A thousand things (1 Viewer)

mjp

Founding member
Over the last few months I've thought of a thousand things and said, "damn, if only there was a forum to post that on!" Now there is and I'm at a loss.

Maybe I need more sleep.
 
I never went to bars to drink. I drank alone. What I mean by that is that maybe being here isn't especially about anything other than hanging around, or lurking and reading, with others who have found bukowski. Kind of like going to a bar and visiting with friends.

There is a place called MySpace. Maybe you've heard of it. On there a guy has a tribute site to Bukowski. Each day he puts up one of the poems or shorter pieces Bukowski wrote and a whole new generation is finding his work.
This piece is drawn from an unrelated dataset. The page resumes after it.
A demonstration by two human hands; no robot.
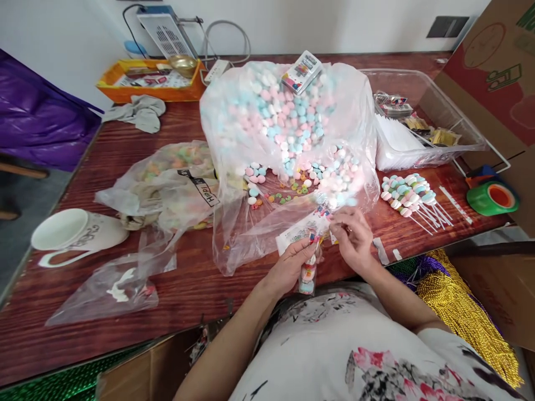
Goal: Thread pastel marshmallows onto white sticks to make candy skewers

That makes me have goose bumps because in a land where I grew up thinking that any boy could grow up to be President I'm finding comfort seeing that any boy can grow up to be an acknowledged success as a writer.

And the usenet bukowski group has pretty much dried up to spammers as worthless as a phone solicitation.

Factotum is out abroad. I've seen it on a bootleg copy. There are always things about bukowski to talk about. For instance I saw the collection of Barbet Schroeder recently. Rather dreary, but the opportunity to see Bukowski thrilled me.

I've also recently begun reading the Sun Dog Press interviews and Biographies. Some of that stuff I knew, but other stuff I had no idea about. How his voice or tempermant changed, by Bukowski's own accord after he was released from the hospital. Reading the back story shouldn't matter, but I find it fullfilling

Like this forum.

Anyway, I know what you mean. And thanks.

Okay,
Father Luke
 
The back story is everything. Without it there's no perspective.

Barbet Schroeder's Bukowski tapes is hard to get through if you try to take it in big doses. Maybe that's why he broke it up into the short chapters. That's something that would be nice to have on DVD, but the odds are slim that that will ever happen. Though four of the 52 chapters are on the U.S. release of the Barfly DVD; Starving for Art, This Bar in Philadelphia, The New York Agent and For Jane.

I recently snagged the original first generation Lagoon Video version of The Bukowski Tapes, and it's something to see them without the copy to copy to copy degradation. But, yeah, those things can put you to sleep under the right conditions. Something about that funeral music that plays between the chapters...

Sun Dog also put out Steve Richmond's book, Spinning Off Bukowski, which is a good read. Though judging by the Richmond segments of Born Into This he may just be crazy.
 
Father Luke said:
Factotum is out abroad. I've seen it on a bootleg copy. There are always things about bukowski to talk about. For instance I saw the collection of Barbet Schroeder recently. Rather dreary, but the opportunity to see Bukowski thrilled me.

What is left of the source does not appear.